**Try it**.
Work through the data below and copy out every line where "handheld" is found.

☆ ☆ ☆ ☆ ☆ ☆ ☆

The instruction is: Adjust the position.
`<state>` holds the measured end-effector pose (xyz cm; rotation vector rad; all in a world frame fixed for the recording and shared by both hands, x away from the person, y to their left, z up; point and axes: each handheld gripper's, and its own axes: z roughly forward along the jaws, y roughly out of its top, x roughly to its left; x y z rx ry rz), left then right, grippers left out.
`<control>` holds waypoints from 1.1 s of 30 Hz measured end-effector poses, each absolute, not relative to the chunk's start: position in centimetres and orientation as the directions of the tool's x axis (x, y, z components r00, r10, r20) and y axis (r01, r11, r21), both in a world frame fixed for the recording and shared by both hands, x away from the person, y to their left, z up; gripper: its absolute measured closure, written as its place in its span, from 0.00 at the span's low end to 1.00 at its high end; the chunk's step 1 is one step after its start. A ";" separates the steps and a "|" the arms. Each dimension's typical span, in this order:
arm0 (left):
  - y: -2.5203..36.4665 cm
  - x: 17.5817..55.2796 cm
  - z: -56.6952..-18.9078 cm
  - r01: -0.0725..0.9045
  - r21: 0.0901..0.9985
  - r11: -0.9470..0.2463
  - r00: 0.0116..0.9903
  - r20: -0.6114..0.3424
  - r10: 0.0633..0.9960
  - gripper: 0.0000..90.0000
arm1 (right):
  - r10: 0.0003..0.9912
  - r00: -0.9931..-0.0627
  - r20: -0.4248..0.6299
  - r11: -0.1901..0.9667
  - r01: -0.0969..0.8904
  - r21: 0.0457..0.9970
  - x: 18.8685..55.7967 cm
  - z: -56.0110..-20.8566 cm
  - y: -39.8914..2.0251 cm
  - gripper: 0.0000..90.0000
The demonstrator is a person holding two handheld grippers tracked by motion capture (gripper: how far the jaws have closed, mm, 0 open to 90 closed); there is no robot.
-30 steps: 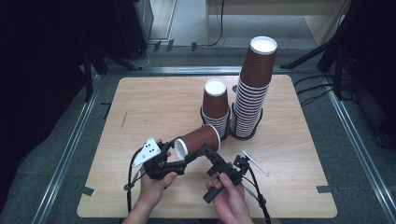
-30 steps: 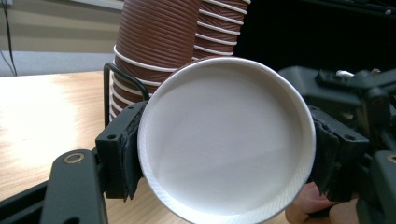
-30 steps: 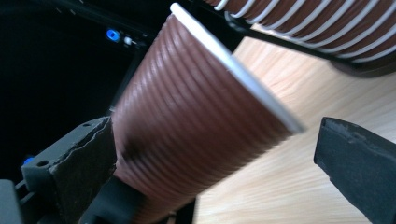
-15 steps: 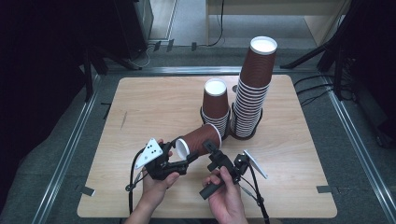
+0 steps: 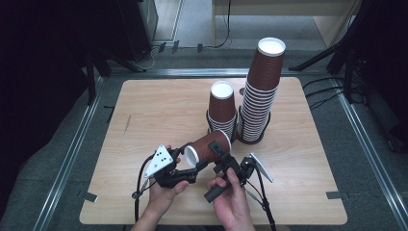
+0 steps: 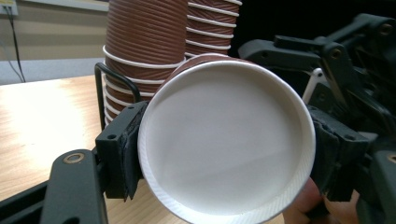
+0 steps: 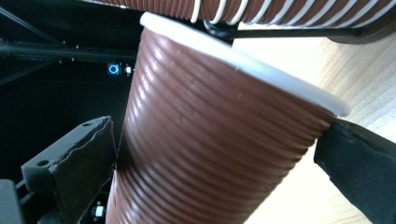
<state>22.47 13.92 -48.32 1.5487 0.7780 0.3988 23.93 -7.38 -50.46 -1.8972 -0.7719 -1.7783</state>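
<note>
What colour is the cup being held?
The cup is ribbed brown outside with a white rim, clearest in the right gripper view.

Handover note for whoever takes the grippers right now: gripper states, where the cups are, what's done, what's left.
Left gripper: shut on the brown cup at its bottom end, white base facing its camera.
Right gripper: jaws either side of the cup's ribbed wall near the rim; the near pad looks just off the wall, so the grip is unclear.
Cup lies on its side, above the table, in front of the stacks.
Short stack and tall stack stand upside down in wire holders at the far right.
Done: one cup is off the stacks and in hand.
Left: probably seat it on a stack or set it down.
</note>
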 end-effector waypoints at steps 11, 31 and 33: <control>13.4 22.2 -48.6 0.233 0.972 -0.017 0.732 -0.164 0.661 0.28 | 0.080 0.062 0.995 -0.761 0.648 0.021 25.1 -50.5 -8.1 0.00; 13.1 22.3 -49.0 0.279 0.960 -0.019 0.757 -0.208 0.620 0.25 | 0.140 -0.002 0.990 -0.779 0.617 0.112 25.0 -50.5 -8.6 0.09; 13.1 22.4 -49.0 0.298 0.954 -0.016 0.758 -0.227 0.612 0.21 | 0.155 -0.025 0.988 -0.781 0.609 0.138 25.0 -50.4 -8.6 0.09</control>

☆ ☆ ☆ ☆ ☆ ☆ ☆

**Answer box**.
`<state>` holds the measured end-effector pose (xyz cm; rotation vector rad; all in a world frame fixed for the recording and shared by both hands, x away from the person, y to their left, z up; point and axes: each handheld gripper's, and its own axes: z roughly forward along the jaws, y roughly out of its top, x roughly to its left; x y z rx ry rz), left then right, grippers left out.
The demonstrator is a person holding two handheld grippers tracked by motion capture (gripper: how far the jaws have closed, mm, 0 open to 90 closed); there is no robot.

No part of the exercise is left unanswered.